■ **What is being asked**
When you write out the listing, keep each word exactly as it stands but include none of its images.
----- Information provided
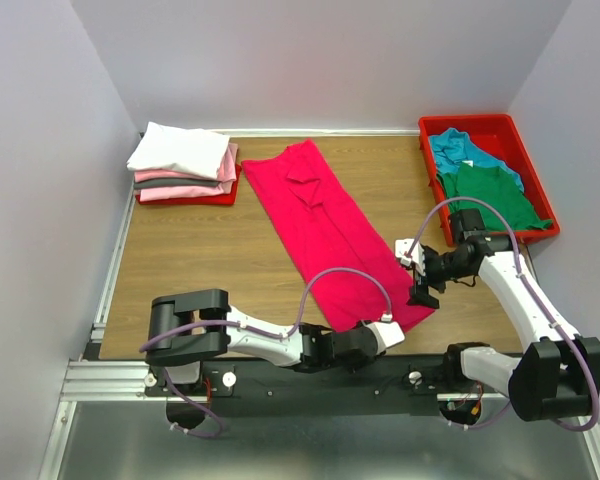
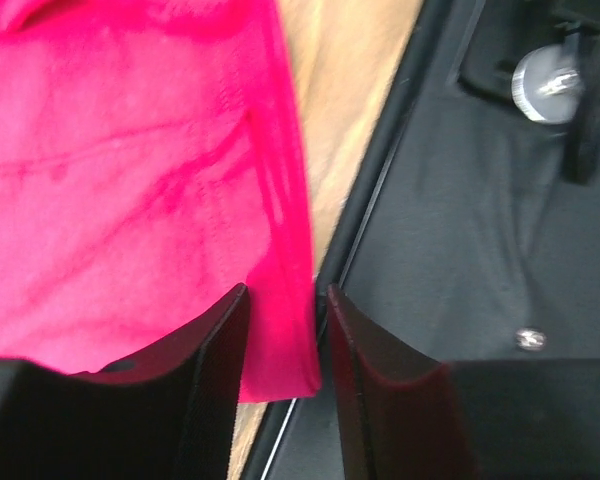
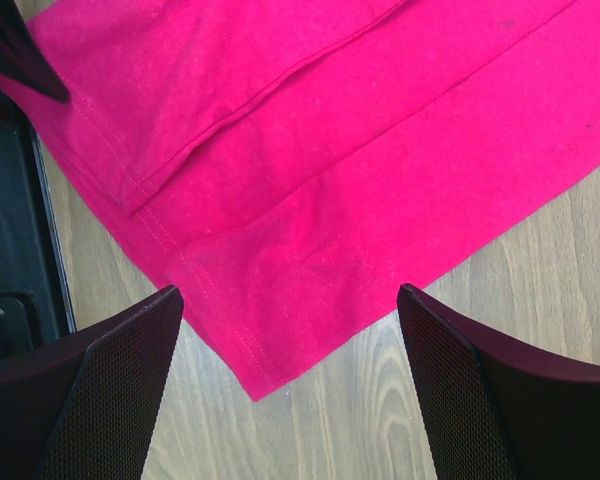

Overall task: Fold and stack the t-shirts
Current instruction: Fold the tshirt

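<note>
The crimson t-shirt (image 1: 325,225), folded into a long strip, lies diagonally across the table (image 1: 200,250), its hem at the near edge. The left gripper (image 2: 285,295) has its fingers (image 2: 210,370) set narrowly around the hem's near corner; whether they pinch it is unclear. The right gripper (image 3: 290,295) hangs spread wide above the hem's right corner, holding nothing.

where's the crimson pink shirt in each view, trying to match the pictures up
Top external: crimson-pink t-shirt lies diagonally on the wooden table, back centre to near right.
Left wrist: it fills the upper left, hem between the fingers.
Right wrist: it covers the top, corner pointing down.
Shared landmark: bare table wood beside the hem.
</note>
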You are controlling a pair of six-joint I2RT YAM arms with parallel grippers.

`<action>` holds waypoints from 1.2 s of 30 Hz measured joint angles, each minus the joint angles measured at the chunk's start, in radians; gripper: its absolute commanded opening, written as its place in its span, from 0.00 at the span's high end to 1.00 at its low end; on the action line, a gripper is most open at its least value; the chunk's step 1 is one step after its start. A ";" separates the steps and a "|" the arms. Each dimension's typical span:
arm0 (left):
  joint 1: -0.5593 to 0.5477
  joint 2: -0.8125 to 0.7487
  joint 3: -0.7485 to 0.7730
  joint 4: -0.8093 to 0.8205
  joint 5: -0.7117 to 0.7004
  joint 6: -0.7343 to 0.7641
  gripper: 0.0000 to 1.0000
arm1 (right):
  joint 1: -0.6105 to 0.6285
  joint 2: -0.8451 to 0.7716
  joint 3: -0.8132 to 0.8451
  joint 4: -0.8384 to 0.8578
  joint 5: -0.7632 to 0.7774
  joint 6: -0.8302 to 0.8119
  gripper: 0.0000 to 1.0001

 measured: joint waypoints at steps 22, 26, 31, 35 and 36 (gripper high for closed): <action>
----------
■ **Task output**
Overall task: Fold and stack the t-shirts
Current instruction: Fold the tshirt

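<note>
The crimson t-shirt (image 1: 325,225), folded into a long strip, lies diagonally across the table (image 1: 200,250), its hem at the near edge. The left gripper (image 2: 285,295) has its fingers (image 2: 210,370) set narrowly around the hem's near corner; whether they pinch it is unclear. The right gripper (image 3: 290,295) hangs spread wide above the hem's right corner, holding nothing.

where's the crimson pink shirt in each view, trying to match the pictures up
Top external: crimson-pink t-shirt lies diagonally on the wooden table, back centre to near right.
Left wrist: it fills the upper left, hem between the fingers.
Right wrist: it covers the top, corner pointing down.
Shared landmark: bare table wood beside the hem.
</note>
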You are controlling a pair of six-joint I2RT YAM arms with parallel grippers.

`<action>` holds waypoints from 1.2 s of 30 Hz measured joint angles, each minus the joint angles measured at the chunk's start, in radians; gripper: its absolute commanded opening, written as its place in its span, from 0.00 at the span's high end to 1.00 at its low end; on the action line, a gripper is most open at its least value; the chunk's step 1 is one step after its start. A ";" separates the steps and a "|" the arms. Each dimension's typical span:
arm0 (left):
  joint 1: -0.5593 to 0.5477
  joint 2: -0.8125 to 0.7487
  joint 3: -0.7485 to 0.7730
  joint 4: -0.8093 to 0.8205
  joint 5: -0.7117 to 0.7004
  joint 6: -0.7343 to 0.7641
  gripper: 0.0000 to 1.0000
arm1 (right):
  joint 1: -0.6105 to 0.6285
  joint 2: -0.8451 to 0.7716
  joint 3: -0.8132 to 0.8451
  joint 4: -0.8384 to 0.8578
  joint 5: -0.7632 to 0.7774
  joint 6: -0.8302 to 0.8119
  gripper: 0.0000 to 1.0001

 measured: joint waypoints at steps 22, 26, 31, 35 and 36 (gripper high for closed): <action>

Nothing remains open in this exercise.